Thursday, May 3, 2012

Gottesdienst Endorses LCMS Logo

The inter-web has somehow conspired to use our technical incompetence against us. So the post is gone, but the comments remain.

Here is the gist of the original: Gottesdienst loves the new Marian emphasis of the LC-MS as shown above in the non-crossing cross. Finally, the synod is coming our way, de-emphasing the death of the Christ (for how could that thing above be an instrument of death or sacrifice?) while promoting the co-redremptrix, and spending money wisely.

But inquiring minds want to know, if the old burgundy was based upon Ralph Bohlman's living room and his wife's favorite color, from whence cometh this Marian hue?


  1. I think I'm about to be raptured . . .

  2. And here I thought that LCMS had a thing for the band Petra. They started with a shade of red on the first verse and have now moved on to the second:

    Blue is the color of a heart so cold
    That will not bend when the story's told
    Of the love of God for a sinful race
    Of the blood that flowed down Jesus face
    That gave us life, that can make us grow
    That can keep our hearts from growing cold.
    ("The Coloring Song," 1981)

    Let the meetings begin for the future move to gold.

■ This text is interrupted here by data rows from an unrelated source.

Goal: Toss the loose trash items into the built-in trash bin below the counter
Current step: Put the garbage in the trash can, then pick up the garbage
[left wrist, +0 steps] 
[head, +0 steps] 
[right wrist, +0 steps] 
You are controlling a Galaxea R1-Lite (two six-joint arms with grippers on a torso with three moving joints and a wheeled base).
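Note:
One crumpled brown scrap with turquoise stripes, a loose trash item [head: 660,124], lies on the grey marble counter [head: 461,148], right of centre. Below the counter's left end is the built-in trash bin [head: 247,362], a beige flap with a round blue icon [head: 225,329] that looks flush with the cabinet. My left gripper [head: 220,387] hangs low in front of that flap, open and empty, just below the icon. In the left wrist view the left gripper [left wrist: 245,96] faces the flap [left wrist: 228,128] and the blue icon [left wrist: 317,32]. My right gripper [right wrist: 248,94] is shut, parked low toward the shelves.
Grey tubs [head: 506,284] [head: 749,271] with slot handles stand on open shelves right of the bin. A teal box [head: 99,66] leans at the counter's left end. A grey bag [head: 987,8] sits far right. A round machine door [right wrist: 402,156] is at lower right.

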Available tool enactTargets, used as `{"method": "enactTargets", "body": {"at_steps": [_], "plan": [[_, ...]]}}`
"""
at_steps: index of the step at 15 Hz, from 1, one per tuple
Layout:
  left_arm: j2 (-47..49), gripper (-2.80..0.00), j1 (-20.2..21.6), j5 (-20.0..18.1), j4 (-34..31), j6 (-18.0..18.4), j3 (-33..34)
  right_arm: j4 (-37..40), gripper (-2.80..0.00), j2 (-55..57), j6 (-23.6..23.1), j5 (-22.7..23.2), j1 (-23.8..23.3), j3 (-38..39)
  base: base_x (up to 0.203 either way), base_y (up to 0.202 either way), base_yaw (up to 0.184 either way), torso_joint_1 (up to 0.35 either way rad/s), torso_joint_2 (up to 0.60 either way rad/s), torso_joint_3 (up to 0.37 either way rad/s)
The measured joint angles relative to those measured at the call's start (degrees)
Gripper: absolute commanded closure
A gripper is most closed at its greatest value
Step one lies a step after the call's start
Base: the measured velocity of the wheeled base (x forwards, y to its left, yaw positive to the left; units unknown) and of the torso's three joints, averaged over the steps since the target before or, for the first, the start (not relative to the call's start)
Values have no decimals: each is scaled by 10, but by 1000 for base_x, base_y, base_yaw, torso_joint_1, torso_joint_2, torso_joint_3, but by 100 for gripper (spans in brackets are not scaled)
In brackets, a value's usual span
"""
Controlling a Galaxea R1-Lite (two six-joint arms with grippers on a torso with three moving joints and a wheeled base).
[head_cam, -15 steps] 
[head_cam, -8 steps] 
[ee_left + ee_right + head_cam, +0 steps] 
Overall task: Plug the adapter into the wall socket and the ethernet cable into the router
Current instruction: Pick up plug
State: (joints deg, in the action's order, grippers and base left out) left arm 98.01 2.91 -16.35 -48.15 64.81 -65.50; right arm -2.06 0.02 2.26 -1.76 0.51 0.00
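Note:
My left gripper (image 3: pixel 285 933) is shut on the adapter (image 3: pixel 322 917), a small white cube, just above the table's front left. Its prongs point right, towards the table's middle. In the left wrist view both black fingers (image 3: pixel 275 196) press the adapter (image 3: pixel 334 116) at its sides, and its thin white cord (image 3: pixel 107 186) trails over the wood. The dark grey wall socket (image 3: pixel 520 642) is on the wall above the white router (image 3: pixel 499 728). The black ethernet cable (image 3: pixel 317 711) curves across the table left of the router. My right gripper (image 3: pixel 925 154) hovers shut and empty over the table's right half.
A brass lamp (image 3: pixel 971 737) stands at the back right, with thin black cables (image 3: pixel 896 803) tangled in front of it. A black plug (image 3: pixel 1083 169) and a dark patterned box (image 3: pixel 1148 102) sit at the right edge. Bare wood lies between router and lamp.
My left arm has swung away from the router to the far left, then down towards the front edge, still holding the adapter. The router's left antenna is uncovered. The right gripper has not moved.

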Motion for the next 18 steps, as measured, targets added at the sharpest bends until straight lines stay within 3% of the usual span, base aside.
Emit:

  3. Is the title supposed to be "endorses" or "endures"?

    Pr. Tim Winterstein

  4. there fixed it for you...

    "...if BOTH the old burgundy and the NEW BLUE were based upon Ralph KRAMDEN'S living room..."

  5. A description of both the burgundy and the blue symbol. Six plastic or a maleable metal paddles like you might use to stir a can of paint. They are divided 3 and 3 and each set is bent in a particular way so that each set of 3 padddles lines up and all bent the same way. They all make the letter "L", though turned in different directions. The paddles are of different widths, widest in front, thinest in back and the color goes from deep in the foreground and light in the background. The two sets of 3 bent paddles are moved together, though not touching, and turned so that the bend is centered to all the image. The visual effect is a set of 3 crosses, one imposed upon the other, until you look closer and see it's just a trick of the eye that makes them look like crosses. Some paddle corners have been rounded off.
    Excellent example of minimalist symbolism. The apparent cross image made by the bent paddles leads me to think this is a symbol used by Christians. It is so minimal, it could be used by any Christians. As a brand logo, it does work to clearly distinguish something christian. As a branding logo it works eventhough the only message in it is "bent paddles that are almost crossed." The almost crossing is a massage of ambivalance about the cross symbol. I'd expect a church with this kind of symbol would be ambivalent about a lot of things and symbols that aren't what they seem. Folks, that's a true fit for the LC-MS as it is.